La recuerdo muy bien aquella tarde del 6 de enero de 1960, hacia frío y mi madre no quería que salga de casa. Pero era el día de la entrega de los paquetes de la Befana de la hacienda, aquellos que la hacienda Municipal del Gas, con la contribución de los dependientes, destinaba a los hijos de los obreros y empleados. Me veo mientras mi madre me cubría toda antes de salir. Mi padre no tenia auto y desafiábamos al frío a bordo de su lambretta 150 para llegar desde las Tavernelle, donde vivíamos, hasta el centro. Al final de la ceremonia, volvimos a casa con el tranvía eléctrico: el filobus como se llamaba en aquella época.

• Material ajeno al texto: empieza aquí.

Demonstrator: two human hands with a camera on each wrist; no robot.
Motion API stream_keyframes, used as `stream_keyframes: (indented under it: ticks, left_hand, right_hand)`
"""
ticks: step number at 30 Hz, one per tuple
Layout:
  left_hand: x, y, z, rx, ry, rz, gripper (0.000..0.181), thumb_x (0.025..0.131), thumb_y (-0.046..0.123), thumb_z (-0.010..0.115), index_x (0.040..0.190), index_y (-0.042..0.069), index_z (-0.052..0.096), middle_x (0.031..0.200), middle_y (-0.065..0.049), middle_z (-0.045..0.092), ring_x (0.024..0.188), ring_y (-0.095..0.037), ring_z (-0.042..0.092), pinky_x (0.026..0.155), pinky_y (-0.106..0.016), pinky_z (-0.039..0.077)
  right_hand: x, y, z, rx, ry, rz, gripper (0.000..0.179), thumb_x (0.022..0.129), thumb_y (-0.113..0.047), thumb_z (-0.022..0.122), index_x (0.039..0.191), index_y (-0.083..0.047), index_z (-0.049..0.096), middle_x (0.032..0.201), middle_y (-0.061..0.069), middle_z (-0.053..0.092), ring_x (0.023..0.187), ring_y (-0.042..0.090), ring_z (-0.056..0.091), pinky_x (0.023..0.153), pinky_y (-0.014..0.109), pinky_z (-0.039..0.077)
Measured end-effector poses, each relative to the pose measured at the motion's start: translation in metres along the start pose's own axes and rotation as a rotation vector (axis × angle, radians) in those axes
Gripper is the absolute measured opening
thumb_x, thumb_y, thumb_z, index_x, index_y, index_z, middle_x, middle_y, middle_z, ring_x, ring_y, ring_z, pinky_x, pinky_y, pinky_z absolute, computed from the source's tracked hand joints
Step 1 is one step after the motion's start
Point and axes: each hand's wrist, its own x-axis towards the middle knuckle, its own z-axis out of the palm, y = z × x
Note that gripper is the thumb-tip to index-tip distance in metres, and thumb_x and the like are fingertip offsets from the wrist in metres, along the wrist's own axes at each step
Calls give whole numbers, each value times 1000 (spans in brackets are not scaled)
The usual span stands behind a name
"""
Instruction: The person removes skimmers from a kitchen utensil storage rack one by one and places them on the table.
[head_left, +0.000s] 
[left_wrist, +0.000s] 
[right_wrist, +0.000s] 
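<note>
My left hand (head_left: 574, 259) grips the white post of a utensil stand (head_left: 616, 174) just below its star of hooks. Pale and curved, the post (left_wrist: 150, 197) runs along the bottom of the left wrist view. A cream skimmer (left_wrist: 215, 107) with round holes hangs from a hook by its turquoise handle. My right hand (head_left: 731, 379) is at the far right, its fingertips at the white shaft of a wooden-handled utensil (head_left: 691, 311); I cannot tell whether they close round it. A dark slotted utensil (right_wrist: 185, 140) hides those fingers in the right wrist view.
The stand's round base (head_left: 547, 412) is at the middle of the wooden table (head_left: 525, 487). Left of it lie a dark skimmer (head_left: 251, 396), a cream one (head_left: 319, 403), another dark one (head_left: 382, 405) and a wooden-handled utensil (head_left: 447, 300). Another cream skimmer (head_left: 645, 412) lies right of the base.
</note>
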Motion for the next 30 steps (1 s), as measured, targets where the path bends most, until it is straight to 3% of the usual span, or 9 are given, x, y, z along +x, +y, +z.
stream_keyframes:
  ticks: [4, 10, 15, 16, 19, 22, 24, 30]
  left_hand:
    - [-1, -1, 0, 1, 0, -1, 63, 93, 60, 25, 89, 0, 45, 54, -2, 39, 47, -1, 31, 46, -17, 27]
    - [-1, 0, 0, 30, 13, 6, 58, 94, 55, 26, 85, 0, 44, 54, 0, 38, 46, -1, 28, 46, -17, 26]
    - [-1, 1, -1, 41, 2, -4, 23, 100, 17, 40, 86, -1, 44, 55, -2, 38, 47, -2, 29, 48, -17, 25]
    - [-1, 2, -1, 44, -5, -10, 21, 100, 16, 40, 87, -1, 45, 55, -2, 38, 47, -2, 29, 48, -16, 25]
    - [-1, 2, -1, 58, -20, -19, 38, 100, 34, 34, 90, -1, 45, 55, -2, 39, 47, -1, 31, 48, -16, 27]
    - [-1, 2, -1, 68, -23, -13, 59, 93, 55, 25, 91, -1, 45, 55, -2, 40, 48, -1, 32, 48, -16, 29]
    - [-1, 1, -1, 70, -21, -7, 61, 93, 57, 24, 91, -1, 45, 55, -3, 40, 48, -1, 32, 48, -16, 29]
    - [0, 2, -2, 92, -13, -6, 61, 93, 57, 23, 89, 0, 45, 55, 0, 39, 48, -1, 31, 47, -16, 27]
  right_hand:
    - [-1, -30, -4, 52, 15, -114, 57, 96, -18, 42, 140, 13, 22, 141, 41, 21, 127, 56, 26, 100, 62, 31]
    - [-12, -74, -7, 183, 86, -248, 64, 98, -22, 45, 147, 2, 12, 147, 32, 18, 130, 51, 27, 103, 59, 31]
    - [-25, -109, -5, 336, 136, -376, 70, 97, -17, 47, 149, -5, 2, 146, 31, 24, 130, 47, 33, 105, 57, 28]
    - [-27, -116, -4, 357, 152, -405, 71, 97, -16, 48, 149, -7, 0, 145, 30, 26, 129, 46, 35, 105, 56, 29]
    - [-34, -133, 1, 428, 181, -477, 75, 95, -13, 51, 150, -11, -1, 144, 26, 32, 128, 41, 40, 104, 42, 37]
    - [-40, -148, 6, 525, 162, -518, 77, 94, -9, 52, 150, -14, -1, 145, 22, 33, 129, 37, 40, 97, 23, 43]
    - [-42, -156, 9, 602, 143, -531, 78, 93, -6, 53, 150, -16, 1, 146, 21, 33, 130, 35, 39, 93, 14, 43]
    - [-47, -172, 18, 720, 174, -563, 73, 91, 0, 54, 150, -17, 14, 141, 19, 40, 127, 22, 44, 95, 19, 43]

La ATMA, la hacienda de trasportes, había inaugurado la planta filo-viaria en marzo de 1949 con la institución de cuatro lineas que interesaban al centro de la ciudad, y también a las fracciones periféricas de las colinas Pinocchio, Posatora y Tavernelle. Parte de las lineas se suspendieron en los años setenta.
¿Que estaría pensando en aquel momento cuando me fotografiaron? Seguramente estaba muy intrigada porque me encontraba en un lugar que jamas había visto antes. Y no encuentro una imagen mas adecuada para este día, que debería ser de fiesta y lo será para tantos. No obstante el dolor y las ganas de silencio y de paz que parecen inalcanzables.